In which lines of the data does the string "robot" appear? Copy every one.

─── Records for this task

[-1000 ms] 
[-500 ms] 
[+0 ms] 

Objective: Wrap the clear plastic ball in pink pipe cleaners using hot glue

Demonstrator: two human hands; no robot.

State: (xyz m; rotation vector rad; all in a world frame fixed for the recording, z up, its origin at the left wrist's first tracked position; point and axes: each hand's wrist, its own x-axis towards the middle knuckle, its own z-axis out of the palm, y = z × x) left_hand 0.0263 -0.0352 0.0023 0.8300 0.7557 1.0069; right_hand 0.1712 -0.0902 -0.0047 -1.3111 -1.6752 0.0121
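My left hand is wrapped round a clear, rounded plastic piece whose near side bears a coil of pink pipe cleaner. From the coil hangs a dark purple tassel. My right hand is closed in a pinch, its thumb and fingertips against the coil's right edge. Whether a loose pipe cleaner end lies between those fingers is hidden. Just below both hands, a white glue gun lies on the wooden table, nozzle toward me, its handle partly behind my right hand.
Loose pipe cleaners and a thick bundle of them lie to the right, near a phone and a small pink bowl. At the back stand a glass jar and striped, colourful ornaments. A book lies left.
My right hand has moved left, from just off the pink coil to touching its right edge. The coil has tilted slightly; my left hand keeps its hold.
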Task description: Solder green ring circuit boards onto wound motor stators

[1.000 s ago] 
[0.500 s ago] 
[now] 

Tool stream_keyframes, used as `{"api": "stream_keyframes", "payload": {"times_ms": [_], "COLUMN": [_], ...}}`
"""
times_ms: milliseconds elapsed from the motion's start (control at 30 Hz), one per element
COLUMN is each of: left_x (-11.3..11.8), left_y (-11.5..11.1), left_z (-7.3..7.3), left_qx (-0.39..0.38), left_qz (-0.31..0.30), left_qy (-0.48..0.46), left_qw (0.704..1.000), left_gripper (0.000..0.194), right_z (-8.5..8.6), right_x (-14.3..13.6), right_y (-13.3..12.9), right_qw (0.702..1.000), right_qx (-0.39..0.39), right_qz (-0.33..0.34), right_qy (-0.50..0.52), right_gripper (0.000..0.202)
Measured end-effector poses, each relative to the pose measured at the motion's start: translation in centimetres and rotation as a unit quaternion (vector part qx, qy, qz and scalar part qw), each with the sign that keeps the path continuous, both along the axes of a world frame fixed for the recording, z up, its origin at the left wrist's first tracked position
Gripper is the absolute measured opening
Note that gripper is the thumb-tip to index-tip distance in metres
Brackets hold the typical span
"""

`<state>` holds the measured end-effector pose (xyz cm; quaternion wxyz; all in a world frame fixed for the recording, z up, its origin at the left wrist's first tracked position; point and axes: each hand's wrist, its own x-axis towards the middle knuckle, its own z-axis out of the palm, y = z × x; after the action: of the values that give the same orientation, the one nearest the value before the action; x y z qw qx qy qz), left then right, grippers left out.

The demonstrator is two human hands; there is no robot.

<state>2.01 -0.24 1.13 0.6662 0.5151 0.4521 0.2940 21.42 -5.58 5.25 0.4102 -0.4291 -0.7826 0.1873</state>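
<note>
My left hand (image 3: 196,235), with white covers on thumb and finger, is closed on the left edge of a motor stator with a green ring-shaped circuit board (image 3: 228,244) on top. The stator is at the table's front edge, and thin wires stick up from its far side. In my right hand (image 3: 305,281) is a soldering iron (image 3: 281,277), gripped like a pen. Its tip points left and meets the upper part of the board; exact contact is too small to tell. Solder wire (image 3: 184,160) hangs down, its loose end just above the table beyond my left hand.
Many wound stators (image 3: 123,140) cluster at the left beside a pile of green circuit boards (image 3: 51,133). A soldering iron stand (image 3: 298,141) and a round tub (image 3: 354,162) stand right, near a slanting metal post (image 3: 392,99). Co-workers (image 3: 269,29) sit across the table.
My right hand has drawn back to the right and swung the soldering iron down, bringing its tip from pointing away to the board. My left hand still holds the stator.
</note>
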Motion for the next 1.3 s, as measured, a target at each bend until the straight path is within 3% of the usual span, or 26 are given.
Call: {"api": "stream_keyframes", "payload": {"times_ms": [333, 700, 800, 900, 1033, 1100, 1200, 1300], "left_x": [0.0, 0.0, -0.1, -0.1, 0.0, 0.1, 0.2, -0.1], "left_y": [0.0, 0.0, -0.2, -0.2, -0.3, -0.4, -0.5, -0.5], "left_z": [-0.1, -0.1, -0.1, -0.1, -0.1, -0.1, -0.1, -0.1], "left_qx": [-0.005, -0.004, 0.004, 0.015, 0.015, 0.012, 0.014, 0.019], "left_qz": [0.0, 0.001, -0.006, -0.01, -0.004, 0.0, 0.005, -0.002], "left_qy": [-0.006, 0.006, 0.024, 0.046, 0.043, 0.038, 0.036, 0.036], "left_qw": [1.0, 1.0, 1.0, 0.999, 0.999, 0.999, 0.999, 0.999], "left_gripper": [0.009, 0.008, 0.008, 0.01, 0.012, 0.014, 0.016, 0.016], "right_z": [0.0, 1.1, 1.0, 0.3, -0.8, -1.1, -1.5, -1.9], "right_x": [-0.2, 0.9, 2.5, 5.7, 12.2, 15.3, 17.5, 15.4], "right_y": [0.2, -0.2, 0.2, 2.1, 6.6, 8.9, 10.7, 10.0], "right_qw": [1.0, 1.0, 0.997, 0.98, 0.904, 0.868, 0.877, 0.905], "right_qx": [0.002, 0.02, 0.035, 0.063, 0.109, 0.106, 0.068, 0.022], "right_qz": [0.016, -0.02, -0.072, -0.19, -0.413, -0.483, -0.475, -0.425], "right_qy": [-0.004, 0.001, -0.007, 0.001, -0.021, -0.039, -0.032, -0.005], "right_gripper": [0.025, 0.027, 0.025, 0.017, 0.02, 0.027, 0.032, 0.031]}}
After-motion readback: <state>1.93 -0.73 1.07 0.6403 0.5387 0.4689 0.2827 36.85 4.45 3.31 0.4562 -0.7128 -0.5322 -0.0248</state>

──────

Output:
Demonstrator: two human hands; no robot.
The demonstrator is two human hands; there is no robot.

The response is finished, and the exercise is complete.